Under what conditions is the type of pension we are interested in assigned?
So, it is necessary not only to belong to a certain category of citizens in order to ultimately receive the right to a funded pension, but also to comply with a number of certain conditions, only under which one can still receive it. Let's consider what conditions we are talking about.
You can receive a pension only if certain conditions are met.
Table 2. Under what series of conditions do citizens have the right to form and subsequently receive a funded pension.

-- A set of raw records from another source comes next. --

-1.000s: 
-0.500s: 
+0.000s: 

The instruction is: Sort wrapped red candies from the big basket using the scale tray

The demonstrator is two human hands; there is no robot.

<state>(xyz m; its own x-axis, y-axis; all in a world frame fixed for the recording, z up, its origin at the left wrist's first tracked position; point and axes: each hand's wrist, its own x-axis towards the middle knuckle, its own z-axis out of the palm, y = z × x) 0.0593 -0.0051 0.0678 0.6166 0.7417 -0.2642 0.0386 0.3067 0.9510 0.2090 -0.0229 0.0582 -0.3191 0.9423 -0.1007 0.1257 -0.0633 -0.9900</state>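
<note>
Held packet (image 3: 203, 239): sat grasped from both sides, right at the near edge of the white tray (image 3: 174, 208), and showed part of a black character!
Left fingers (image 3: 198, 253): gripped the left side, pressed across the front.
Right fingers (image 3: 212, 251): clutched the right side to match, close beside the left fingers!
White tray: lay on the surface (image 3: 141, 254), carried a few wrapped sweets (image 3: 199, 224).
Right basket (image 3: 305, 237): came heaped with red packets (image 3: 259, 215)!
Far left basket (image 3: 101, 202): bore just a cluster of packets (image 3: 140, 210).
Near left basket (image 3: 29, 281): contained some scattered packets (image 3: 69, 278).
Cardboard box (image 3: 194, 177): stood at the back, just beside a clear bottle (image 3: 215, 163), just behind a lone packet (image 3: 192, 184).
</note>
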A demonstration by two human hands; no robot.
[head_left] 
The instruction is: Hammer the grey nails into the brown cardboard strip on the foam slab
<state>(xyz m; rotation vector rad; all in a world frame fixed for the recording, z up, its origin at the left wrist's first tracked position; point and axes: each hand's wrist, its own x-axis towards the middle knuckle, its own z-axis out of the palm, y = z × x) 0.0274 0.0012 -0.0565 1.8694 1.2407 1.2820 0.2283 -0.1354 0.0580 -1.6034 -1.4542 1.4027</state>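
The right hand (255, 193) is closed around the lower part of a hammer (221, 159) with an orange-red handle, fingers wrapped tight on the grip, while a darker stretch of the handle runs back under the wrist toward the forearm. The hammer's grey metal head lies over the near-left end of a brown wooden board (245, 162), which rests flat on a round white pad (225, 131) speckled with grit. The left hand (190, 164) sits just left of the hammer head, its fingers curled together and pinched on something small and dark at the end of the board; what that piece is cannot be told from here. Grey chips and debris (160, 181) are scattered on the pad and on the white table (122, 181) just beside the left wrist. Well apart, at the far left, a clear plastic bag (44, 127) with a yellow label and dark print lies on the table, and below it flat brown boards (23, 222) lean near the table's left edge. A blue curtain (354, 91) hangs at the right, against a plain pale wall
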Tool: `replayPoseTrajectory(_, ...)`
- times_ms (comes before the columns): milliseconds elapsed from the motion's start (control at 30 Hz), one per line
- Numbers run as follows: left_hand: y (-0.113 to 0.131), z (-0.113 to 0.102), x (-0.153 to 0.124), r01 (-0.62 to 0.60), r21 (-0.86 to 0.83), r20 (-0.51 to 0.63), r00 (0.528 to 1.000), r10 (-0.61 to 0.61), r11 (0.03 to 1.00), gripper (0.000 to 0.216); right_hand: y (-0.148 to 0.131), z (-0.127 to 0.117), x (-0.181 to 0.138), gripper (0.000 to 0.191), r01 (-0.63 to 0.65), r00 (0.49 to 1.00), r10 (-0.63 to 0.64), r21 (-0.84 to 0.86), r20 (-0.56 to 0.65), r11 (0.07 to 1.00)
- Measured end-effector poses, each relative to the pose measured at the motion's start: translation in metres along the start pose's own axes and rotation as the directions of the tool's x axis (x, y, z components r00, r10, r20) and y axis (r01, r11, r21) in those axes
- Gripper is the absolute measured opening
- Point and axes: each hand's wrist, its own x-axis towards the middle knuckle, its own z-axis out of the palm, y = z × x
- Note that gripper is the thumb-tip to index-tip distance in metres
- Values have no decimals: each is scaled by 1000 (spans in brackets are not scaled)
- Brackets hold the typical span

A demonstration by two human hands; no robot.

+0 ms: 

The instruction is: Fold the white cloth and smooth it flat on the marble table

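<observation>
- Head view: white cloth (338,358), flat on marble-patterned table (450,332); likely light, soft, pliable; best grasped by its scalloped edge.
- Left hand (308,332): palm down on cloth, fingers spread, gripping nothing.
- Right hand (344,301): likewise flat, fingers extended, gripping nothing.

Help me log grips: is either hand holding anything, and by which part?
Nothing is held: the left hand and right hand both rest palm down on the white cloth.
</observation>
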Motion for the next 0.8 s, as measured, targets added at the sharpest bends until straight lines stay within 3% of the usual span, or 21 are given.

Condition | Detailed description |
A citizen has the right to an old-age pension | Thus, it is possible to receive a funded pension only if the citizen has the right to a traditional old-age pension, also received early. |
Deductions were made to the personal account | If appropriate deductions have been made to a citizen’s individual personal account, he can also receive a funded pension. |
A certain amount of pension | Provided that the amount of the funded pension is more than 5% in comparison with the amount of the insurance pension, as of the day when the funded pension is assigned, citizens can also receive the accumulated funds due to them. |
Please note: if the pension amount is less than 5%, which we mentioned above, then citizens who are insured will be able to receive the entire accumulated amount as a lump sum payment. |
Please remember that legislation may change, please check for updated information periodically
Please note : the current procedure for providing funded pensions was previously subject to some changes, and other rules and regulations were introduced into it. Therefore, keep in mind that the Federal Law we are talking about today may also change, and keep track of these changes.